Re-imagining Pacific Marine Environment Laboratory's Site Experience and Navigation
National Oceanic and Atmospheric Administration
Overview
The Pacific Marine Environment Laboratory (PMEL) is a research institution focused on the Pacific Ocean and its interactions with the atmosphere. Their website is a primary center for higher education and public information about oceanography and environmental science. As the lead designer, I ran discovery sessions, gathered meaningful observations from user interviews, and created a refreshed web experience for their site.
Goal
“Represent PMEL as a leading research institution for higher education and public use.”
Impact
This was a research and design project that was handed off to PMEL developers to be released in 2024. My team identified issues through interviews and discovery, ultimately resolving each with the Product Owner’s approval.
The Problem
During discovery, we identified most of the problems through Card Sorting activities, Usability Interviews, and requirement gathering.
User-centered Navigation
Site Structure categorized by internal organization, not users mental grouping
Hidden Information
Research Lab Groups had pages hidden within their own unique navigation menu which replaced the main one.
People Needed Highlighting
Research was highlighted but not people. People pages were among the top visited. This is most likely because students reaching out to researchers to work with them or learn about a specific person’s research from meeting them.
Client Wanted a UI Refresh
While keeping in line with their parent org’s styling, NOAA/OAR’s, the client wanted the site to be a “mix of Museum of Science with the authority major research sites have”.

A refresh was in the making that focused on how users will view, navigate, and interact with PMEL.
Goals
We planned to refresh the experience and style of the site to match client expectations and bolster PMEL as a premier research laboratory. By highlighting researchers, reflecting a navigation system that users understand and that is simple, and designing a brand that is exciting and professional, we will have resolved the issues that we discovered with the site during the discovery phase.
Design Solutions
Highlighting Researchers and Their Publications
During discovery, we learned that users primarily visit the site to learn more about certain researchers and the work they are publishing. Sometimes they wanted to find contact information, too.
To support this, we pushed publications to be a main focus on the homepage, and made it much easier to access the information users were looking for.

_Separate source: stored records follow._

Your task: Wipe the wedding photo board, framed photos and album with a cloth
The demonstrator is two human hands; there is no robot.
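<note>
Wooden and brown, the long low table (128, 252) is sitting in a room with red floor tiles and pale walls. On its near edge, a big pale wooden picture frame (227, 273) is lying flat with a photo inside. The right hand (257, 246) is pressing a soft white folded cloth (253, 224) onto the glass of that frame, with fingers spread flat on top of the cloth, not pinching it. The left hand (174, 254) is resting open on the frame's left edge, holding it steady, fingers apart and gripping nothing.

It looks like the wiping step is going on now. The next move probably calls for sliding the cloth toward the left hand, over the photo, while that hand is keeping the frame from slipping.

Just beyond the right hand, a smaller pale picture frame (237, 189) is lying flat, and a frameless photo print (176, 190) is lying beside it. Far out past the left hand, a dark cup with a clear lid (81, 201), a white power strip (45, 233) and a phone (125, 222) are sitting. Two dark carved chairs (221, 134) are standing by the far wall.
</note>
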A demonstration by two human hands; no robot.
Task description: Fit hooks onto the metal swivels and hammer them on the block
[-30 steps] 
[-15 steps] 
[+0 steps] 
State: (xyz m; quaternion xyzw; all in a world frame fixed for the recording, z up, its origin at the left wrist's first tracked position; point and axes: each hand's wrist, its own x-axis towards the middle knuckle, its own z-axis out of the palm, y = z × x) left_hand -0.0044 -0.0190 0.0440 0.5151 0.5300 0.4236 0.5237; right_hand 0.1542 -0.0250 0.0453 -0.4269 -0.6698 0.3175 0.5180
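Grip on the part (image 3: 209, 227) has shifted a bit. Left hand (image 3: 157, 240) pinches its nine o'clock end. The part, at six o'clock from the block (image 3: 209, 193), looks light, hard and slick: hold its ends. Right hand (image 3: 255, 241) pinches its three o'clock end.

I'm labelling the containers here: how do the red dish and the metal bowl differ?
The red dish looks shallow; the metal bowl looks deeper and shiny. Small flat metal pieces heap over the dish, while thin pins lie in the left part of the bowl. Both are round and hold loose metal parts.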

Homepage links Publications, Publications link Researchers, Researchers link to their Publications.
Categorizing a Navigation Menu for Users
The navigation was created by employees as a as-needed basis and maintained by one person. We discovered that the site followed an internal organizational structure of the labs rather than how users categorize things. Labs were in their own dropdown, while their publications and some of their data visualizations were a separate tab. Instead, users categorize by topic. We also included quick links on the right that users frequently visit.

Designing a Brand that is Exciting and Professional
During the refresh of the site, we needed to bring the site with its parent organizations guidelines while giving the site its own flavor to make it distinct. We decided on taking inspiration from Science Museum, Science Journal sites. MIT’s site was also a big inspiration for presenting ourself as professional and strong.
Another key aspect was the need to minimize image importance and focus on content. While it would be nice to have large, captivating images, images were limited for PMEL since most would be of low image quality. This worked hand in hand, however, since we wanted to focus on researchers and their written works, articles, and news.

Reflection
My key takeaways were:
A strong project plan leads to a successful execution.
Working LEAN doesn’t mean UXR has to disappear!
The hardest part about this project was planning. The timeline went by quickly and I had other projects occurring in tandem. Making sure that meetings were productive, the right meetings were scheduled, and making sure requirement gathering and approvals happened swiftly took careful planning on myself and my team to successfully wrap this project up.